Opinion
May 4, 1950 —
June 6, 1950.
APPEAL from a judgment of the municipal court of the city of Fond du Lac, Fond du Lac county: HAZEN W. McESSY, Judge. Affirmed.
For the appellant there was a brief by Schneider Boyle of Fond du Lac, and oral argument by John Schneider.
For the respondent there was a brief by the Attorney General, William A. Platz, assistant attorney general, and Jerold E. Murphy, district attorney of Fond du Lac county, and oral argument by Mr. Murphy and Mr. Platz.
The plaintiff, by her guardian, complained that on the 13th day of July, 1948, an illegitimate child was born to her. She charged the defendant, Donald Giese, to be the father of said child. The record shows that the defendant appeared at the office of the district attorney, having been advised of the accusation, and that a warrant would be or had been issued. His first visit was in August, 1948. He was again at the office of the district attorney two or three times, where the matter in difference between him and plaintiff was discussed. On October 15, 1948, he entered into an agreement under which he undertook to pay certain expenses connected with the birth of the child and $25 per month toward the support of the child. This agreement was approved by the municipal judge and filed with the court, and the warrant which had been issued, upon such approval, was dismissed without costs. The agreement, drawn in accordance with sec. 166.07, Stats., contained a disclaimer by the defendant of being the father of the child. There was testimony at the time of the approval of the proceedings by the mother that the defendant was the only person with whom She had had sexual relations in the probable period of conception.

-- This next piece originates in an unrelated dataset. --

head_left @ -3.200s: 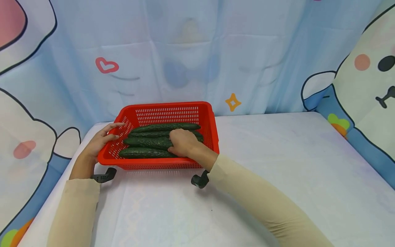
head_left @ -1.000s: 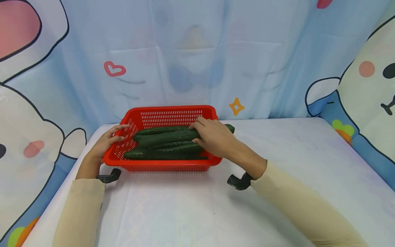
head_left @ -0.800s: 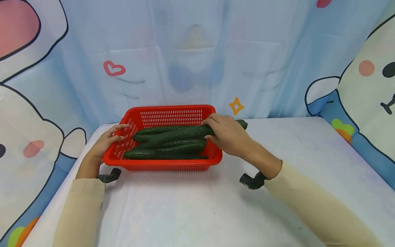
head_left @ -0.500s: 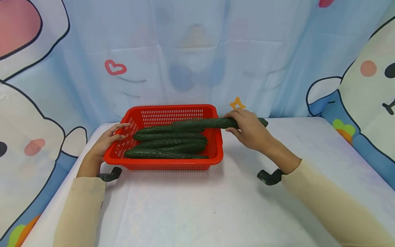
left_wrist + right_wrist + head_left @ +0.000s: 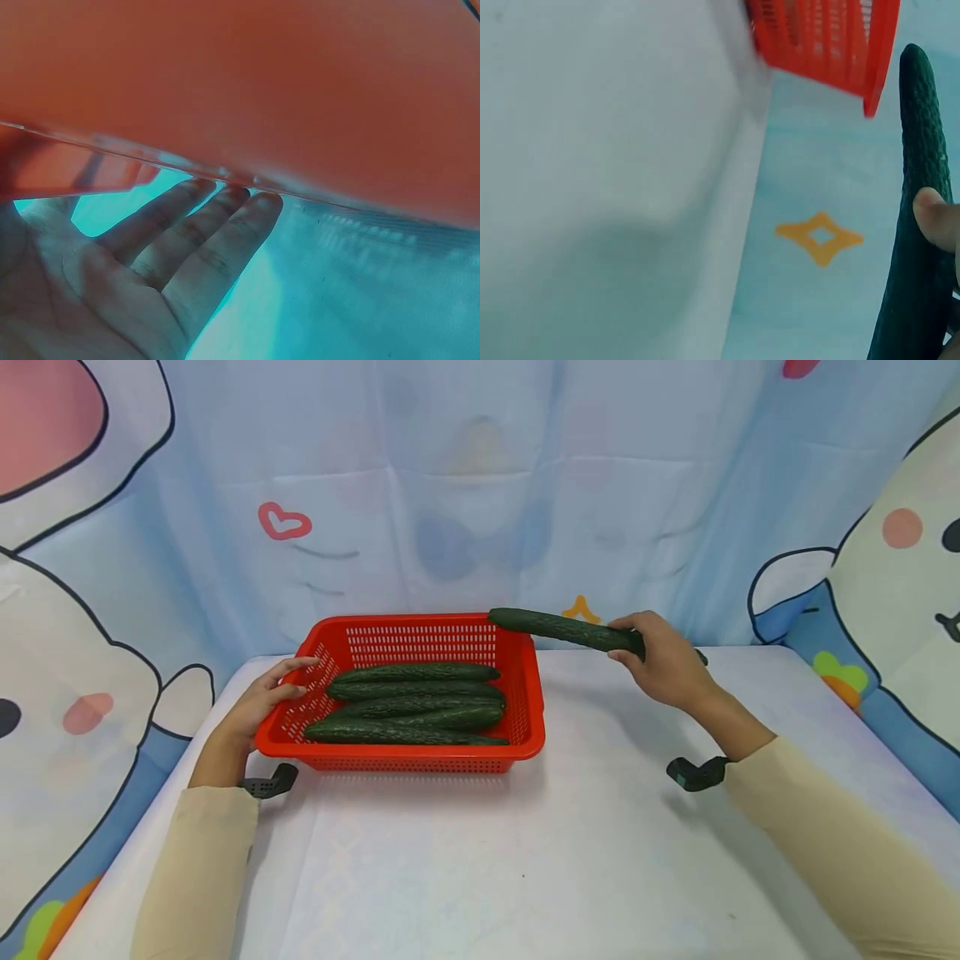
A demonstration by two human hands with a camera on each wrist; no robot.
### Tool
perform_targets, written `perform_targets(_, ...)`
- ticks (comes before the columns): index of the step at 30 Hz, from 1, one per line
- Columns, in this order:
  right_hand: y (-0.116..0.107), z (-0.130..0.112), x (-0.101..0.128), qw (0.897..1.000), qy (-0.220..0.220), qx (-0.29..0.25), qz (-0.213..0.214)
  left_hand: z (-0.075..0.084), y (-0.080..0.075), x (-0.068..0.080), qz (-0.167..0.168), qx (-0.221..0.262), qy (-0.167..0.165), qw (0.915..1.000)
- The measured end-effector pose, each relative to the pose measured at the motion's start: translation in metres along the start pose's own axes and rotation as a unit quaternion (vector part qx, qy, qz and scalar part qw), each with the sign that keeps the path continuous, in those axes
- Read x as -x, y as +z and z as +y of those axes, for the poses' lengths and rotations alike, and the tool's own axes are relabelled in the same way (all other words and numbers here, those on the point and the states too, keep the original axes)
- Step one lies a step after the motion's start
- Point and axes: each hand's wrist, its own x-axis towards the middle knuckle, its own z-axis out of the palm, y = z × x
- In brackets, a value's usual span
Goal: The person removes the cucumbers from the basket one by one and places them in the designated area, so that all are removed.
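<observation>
In the head view my right hand [image 5: 667,662] grips a dark green cucumber [image 5: 555,626] near its right end. The cucumber is held above the table, its left tip over the back right corner of a red plastic basket [image 5: 536,693]. The right wrist view shows the thumb against the held cucumber [image 5: 922,135]. My left hand [image 5: 251,710] holds the basket's left end, thumb and a finger over the rim. In the left wrist view several straight fingers of the left hand [image 5: 202,255] touch the basket [image 5: 262,90] from below. Several cucumbers [image 5: 416,692] lie side by side in the basket.
The basket stands on a white cloth-covered table [image 5: 450,860], near its back edge. A light blue curtain [image 5: 450,527] with cartoon prints hangs directly behind. A dark wrist-worn device [image 5: 696,774] sits on the right wrist, and another device [image 5: 272,782] on the left.
My right hand has lifted one cucumber up out of the basket and carried it to the right. My left hand has stayed at the basket's left end.
</observation>
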Motion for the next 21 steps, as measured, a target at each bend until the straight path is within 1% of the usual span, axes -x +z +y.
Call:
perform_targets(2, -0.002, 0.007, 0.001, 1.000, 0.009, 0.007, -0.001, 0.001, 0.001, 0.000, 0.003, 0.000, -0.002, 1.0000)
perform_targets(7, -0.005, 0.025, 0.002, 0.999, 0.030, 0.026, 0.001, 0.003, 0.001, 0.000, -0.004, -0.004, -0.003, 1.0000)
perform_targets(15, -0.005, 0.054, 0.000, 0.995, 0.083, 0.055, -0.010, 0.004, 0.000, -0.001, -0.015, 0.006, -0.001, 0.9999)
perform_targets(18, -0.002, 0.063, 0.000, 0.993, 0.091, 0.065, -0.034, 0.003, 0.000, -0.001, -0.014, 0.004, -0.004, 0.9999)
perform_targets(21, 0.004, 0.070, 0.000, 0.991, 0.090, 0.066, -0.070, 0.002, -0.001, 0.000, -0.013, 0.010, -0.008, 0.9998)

It appears that the court then examined the defendant, who, under oath, gave his name, his age as twenty-three years, his residence; and he in effect admitted that Iona Ullrich, who signed a complaint, accused him of being the father of her child.
In substance he said: In the agreement I have denied that I am the father, but I have agreed to pay $156.78 within two months. That money is to be disbursed as follows: $92 is to be paid to Iona Ullrich for money which she has paid Misericordia Hospital, and the balance of $64.78 is to be paid to the Catholic Social Welfare Bureau on the balance for lying-in expenses; so the total of $156.78 will be paid within two months, and then beginning November 5th of this year I expect to pay, and agreed to pay, $25 per month for the support of the child until it attains the age of eighteen.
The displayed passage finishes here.